# Advice?



## mrmike (Aug 21, 2009)

I am former constable, and currently working for the IS3 govt program as a vehicle inspector at Naval Station Newport employed by Lockheed Martin.
We have received full training and certification in all areas such as cuffs, asp, level one pepper spray cert, weapons qualifications etc.
I was wondering if it is worth pursuing a career in law enforcement since we just found out we lost our funding effective oct 1st. I am 41 years old, and I know I am past the cut off age for civil service. I was looking for advice regarding non civil service towns in Massachusetts. Is anyone familiar with their hiring process?
Any advice would be greatly appreciated, I would like to find a small municipal department where i could go and work for 20 years.


----------



## tsunami (Aug 12, 2009)

Constable....I didn't even know they were trained in guns, spray, etc etc. I thought most them got on the job because they knew someone.


----------



## jettsixx (Dec 10, 2005)

Getting into LE in Mass right now is very difficult, with the budget the way it is I think you may be better off in another state.


----------



## KNL86 (May 28, 2009)

from the research i have been doing i have found several town in ct that are hiring


----------



## OfficerObie59 (Sep 14, 2007)

mrmike said:


> I am 41 years old, and I know I am past the cut off age for civil service.

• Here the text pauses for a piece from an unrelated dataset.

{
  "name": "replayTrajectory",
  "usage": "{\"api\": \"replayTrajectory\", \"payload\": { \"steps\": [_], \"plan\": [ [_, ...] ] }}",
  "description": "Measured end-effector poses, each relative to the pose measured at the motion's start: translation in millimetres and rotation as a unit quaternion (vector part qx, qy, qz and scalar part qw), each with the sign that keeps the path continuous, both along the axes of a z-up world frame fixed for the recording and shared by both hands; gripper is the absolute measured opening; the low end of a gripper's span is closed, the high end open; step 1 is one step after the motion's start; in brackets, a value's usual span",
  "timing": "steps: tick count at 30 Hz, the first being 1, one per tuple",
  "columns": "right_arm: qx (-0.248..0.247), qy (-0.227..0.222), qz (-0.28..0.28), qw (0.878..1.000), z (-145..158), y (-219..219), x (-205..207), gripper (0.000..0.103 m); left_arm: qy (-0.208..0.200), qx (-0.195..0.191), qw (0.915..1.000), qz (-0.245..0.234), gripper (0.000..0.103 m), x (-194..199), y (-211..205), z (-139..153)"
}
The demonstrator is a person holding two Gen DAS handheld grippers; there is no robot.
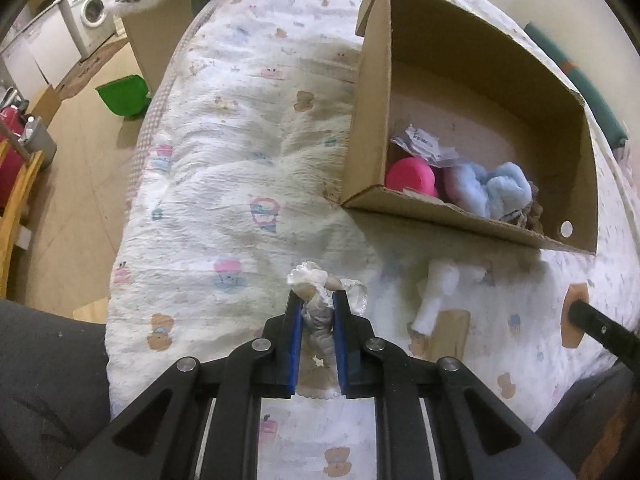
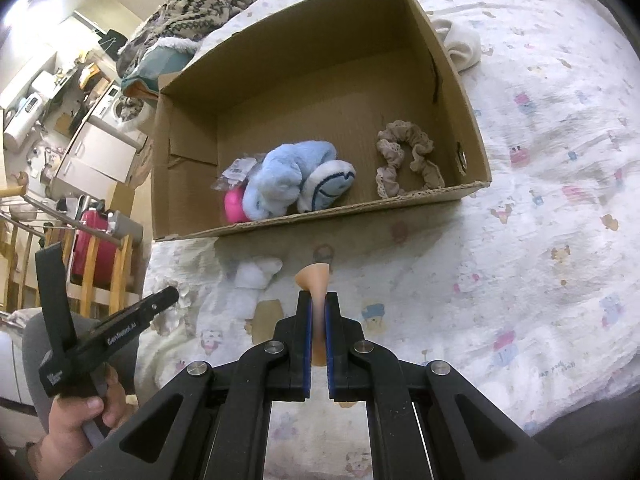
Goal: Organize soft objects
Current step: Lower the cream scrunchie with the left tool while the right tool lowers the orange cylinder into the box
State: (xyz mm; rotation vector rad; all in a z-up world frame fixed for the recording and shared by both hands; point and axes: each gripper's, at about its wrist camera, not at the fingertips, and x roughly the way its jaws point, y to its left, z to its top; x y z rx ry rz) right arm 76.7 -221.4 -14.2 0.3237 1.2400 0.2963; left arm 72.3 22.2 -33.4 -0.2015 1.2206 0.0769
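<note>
Where floorboards (image 1: 76,184) show, printed quilt (image 1: 224,168) spreads.

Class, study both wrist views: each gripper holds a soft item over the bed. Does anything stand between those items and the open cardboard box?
Only the box's near wall. The left gripper holds a white scrunchie; the right gripper holds a peach piece. The box is open-topped; each item must be lifted over that wall. Otherwise just bare quilt.
</note>
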Motion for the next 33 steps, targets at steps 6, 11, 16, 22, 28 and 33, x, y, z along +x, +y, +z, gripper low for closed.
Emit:
{"api": "replayTrajectory", "payload": {
  "steps": [6, 11, 16, 22, 28, 33],
  "plan": [
    [0.005, -0.018, -0.005, 1.0, 4.1, 5.1, -2.3, 0.007, -0.044, 0.024, 0.9985, -0.021, 0.013, -17.3, -14.2, 18.4],
    [0.014, -0.05, -0.022, 0.998, 18.2, 0.9, -2.6, 0.007, -0.079, 0.019, 0.9964, -0.025, 0.013, -21.6, -15.3, 42.5],
    [0.032, -0.073, -0.048, 0.996, 33.6, -9.8, 4.5, 0.007, -0.114, 0.02, 0.9926, -0.038, 0.013, -12.7, -22.8, 69.7],
    [0.049, -0.091, -0.064, 0.993, 51.6, -19.4, 24.1, 0.007, -0.133, 0.02, 0.9894, -0.054, 0.013, 17.2, -33.1, 93.4],
    [0.044, -0.102, -0.064, 0.992, 59.2, -19.7, 48.7, 0.007, -0.148, 0.032, 0.9858, -0.073, 0.013, 49.1, -46.8, 103.8],
    [0.036, -0.106, -0.055, 0.992, 58.9, -15.3, 68.6, 0.007, -0.143, 0.036, 0.9859, -0.078, 0.013, 71.9, -54.4, 99.3]
  ]
}}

 For the record, you are only past the cutoff age in municipalities that *are not *pension reform. My dept. has had plenty of guys get on +32.


----------



## Guest (Aug 21, 2009)

Sorry to hear that you are getting laid off... now is a tough time to get on the job here, especially without a Mass academy. Good luck.


----------



## mrmike (Aug 21, 2009)

thanks for the inpout so far, 
constables are not qualified in anything, i was certified by the us navy for this position, just for clarification purposes.
is there any way to find a list of civil service municipalities who are not pension reform?
and what departments in ct are you referring to that may also be hiring?
i considered applying to dod, but the open continuos posting has been modified to a "status only" posting. this means you cant apply unless you are current or former govt (gs) employee.
does anyone have any knowledge of rhode island departments that may be hiring? or what their process may be?
thanks all for your feedback, it is much appreciated.

mike


----------



## MetrowestPD (Oct 21, 2008)

Mike, 

You sound sincere, but in these times it doesn't matter your age requirement or not Civil Service is out of the question at this junction. Focus on non-civil service and I would recommend looking into other states that are actually actively hiring. Also with your backround you should look into a federal LE job.


----------



## 7costanza (Aug 29, 2006)

Sounds like you have a good job now.


----------



## Pats2009 (Aug 24, 2007)

mrmike said:


> thanks for the inpout so far,
> constables are not qualified in anything, i was certified by the us navy for this position, just for clarification purposes.
> is there any way to find a list of civil service municipalities who are not pension reform?
> and what departments in ct are you referring to that may also be hiring?
> ...


Rhode Island is in the same if not worse shape than Ma in terms of police hires with budget problems etc. For the timebeing, you might want to look into opportunities with armed private secuirty companies such as MVM Inc. I believe they have a good reputation and its good for the resume.


----------